Imagine you had an app on your phone that could do your homework for you. I don’t mean it would help you with your homework. I mean it would do it all for you. For example, if your teacher asks you to find out about climate change in Australia and write a 3-page report about it, you type into the app “Write a 3-page report about climate change in Australia,” and a few seconds later your report is written and ready to send to the teacher. Wouldn’t that be wonderful?
Well, maybe not exactly wonderful. You would miss the opportunity to learn by doing the research and writing the report, but it would certainly save you some time and energy. From the teacher’s point of view, it would certainly not be wonderful: they wanted you to learn by doing the assignment, and they also wanted to look at your writing and see what you are good at and what you still need to study more—but you didn’t write that report, so it isn’t your writing!
That’s why some teachers are very worried about a new software service called “ChatGPT.” It is free* to use and it does just what I said in my example: it will produce a report on any topic in any style (in English) in just a few seconds.

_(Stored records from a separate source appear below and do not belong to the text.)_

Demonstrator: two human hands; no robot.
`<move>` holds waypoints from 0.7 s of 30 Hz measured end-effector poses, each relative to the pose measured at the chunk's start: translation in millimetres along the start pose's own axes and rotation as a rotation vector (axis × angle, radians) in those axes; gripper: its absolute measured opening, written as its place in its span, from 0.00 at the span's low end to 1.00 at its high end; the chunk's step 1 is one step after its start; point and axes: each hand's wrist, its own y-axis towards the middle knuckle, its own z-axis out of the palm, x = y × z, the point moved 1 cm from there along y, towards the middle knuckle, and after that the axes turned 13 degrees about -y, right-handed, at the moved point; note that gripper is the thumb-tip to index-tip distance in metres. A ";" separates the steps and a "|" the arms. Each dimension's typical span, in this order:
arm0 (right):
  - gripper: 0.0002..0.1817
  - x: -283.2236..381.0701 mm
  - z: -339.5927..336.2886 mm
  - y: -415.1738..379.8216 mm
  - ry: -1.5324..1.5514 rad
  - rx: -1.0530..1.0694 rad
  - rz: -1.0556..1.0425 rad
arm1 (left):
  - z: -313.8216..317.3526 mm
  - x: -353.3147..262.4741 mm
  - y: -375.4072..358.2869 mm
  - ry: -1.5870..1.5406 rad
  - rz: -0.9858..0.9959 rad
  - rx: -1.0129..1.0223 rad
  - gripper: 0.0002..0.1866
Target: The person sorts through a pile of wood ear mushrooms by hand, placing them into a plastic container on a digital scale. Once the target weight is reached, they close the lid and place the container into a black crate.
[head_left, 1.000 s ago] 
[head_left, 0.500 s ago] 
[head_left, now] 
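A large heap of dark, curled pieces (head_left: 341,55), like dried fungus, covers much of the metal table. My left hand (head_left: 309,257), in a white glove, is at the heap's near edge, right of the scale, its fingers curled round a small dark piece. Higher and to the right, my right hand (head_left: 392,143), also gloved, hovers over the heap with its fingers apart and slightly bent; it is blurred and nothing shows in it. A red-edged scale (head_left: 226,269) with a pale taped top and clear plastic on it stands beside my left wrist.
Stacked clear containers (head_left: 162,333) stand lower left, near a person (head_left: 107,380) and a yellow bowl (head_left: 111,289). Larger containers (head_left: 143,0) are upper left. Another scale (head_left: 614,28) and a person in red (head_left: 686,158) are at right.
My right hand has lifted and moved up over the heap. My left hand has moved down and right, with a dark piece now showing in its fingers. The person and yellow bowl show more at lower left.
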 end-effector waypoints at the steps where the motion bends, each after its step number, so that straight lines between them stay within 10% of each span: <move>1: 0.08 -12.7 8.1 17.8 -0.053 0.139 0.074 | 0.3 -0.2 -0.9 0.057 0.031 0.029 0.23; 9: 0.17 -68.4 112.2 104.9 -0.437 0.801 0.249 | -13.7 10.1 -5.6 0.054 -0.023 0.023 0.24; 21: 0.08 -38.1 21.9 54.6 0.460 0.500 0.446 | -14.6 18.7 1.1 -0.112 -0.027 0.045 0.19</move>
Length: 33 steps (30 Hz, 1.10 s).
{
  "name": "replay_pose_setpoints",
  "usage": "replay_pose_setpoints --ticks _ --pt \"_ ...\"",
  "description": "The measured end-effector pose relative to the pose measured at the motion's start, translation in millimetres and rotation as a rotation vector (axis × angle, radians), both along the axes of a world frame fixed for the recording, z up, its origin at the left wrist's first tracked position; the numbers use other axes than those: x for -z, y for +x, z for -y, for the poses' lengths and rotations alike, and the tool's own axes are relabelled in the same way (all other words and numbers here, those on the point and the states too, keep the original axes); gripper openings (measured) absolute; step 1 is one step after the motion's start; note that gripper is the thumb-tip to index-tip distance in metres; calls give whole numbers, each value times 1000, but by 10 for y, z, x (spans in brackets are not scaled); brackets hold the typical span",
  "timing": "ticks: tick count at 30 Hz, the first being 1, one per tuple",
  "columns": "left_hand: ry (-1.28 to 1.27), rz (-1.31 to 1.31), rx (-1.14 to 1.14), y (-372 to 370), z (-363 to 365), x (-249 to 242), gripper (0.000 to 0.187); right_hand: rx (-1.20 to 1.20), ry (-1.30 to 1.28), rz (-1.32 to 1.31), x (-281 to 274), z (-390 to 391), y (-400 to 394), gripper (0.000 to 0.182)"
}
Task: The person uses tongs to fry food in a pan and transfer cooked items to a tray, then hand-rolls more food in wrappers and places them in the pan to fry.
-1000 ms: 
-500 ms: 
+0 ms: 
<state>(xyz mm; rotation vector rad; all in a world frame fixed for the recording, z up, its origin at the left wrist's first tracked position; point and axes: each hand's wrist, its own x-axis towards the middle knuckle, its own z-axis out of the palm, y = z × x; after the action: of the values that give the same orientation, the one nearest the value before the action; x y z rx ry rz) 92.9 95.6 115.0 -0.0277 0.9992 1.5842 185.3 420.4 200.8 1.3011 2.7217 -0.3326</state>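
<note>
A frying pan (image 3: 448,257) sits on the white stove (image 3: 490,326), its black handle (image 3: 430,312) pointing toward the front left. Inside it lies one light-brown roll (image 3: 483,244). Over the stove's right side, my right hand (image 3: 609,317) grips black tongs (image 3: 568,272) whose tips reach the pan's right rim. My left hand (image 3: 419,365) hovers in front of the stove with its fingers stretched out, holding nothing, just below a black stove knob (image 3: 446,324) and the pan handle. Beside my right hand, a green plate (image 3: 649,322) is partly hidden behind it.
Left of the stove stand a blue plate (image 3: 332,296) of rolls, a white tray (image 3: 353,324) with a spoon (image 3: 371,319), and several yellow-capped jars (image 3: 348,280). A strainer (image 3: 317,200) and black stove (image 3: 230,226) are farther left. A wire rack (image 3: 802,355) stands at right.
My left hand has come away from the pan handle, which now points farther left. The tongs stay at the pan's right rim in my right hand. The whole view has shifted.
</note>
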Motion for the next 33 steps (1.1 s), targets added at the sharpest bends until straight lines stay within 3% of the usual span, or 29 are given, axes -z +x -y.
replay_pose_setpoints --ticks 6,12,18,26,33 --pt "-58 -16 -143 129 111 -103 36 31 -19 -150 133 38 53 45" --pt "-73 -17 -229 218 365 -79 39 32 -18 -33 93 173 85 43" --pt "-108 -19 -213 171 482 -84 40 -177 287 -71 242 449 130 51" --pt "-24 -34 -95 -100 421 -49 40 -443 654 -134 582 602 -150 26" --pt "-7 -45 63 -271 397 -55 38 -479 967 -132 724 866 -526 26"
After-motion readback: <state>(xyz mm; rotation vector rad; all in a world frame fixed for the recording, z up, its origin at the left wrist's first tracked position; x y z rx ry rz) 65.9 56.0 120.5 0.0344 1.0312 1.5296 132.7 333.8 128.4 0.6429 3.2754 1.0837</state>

Some people say that ChatGPT is the latest kind of Artificial Intelligence that could take over more and more of the things that humans have used their intelligence to do until now. In fact, though, ChatGPT is not intelligent at all. It is just very, very good at doing one thing: it can predict what word (in a sentence or a report) is likely to come next. You can do this, too! Look at the beginning of this sentence:
She went into the room and closed the .
What word do you think will come next? If you think it is “door,” your answer is very likely to be correct. “Window” is a likely answer, too, but maybe not as likely as “door.” “Store” is even less likely, and “elephant” is probably impossible. So, you not only know what words are possible, you also know how likely those words are. This is exactly what ChatGPT knows.
How does ChatGPT know this? In the same way you know it: you and ChatGPT have both had a chance to read (and hear) sentences like:
She went into the room and closed the .
and you have had chances to see how these sentences end. Your knowledge about what word can come next comes from your experience of these sentences. It’s the same for ChatGPT: it has had a chance to experience millions and millions of sentences. Where do these sentences come from? From the Internet, of course. Millions of sentences on thousands of topics, already in electronic form, so ChatGPT can “read” them. Just like you, it uses this knowledge to predict what word is likely to come next, and how likely it is. That’s the one thing ChatGPT is good at. That’s how it can write reports for you: by knowing what word will probably come next.
The difference between you and ChatGPT is that, as well as having experience of words, you also have experience of seeing people going into rooms and closing something. ChatGPT does not. It does not know what a room is, or a door, or closing. It doesn’t know what climate change is either, or what or where Australia is. It only knows what words are likely to be used, in what order, when people write about the topic of climate exchange in Australia. That’s why I say it is not intelligent: it doesn’t know anything except the words.
People around the world are beginning to imagine ways they can use ChatGPT to help them with their work. Some teachers are finding ways to use it in their classrooms. Some students are beginning to think it might be good to have ChatGPT do their writing assignments for them. But is it really a good idea? If ChatGPT writes your 3-page report, you still won’t know anything about climate change in Australia. In fact, because it only knows the words, it might make crazy mistakes that people who know about Australia and climate change would never even think of writing, like “If Australia continues to get hotter, it might start a fire and burn its neighbours’ house.” If you use ChatGPT, your teacher might think that your English writing suddenly got better, but it hasn’t got better at all. We need to think very carefully about ways that software like ChatGPT can help us.
There is one interesting point, though: the way ChatGPT learns about words is the same way that we think humans learn, too. They both use their experiences to help them make predictions about what is likely to happen next. More experience means better predictions. You can use this idea when you think about how you learn English: the more English you experience, the better your predictions about what to say or write next will be. Time to start reading for your report!
*You might want to think about why it is free, although it clearly cost a lot of money to make this software. As usual with free Internet software, it is probably because the owners of ChatGPT want to use the information you give them.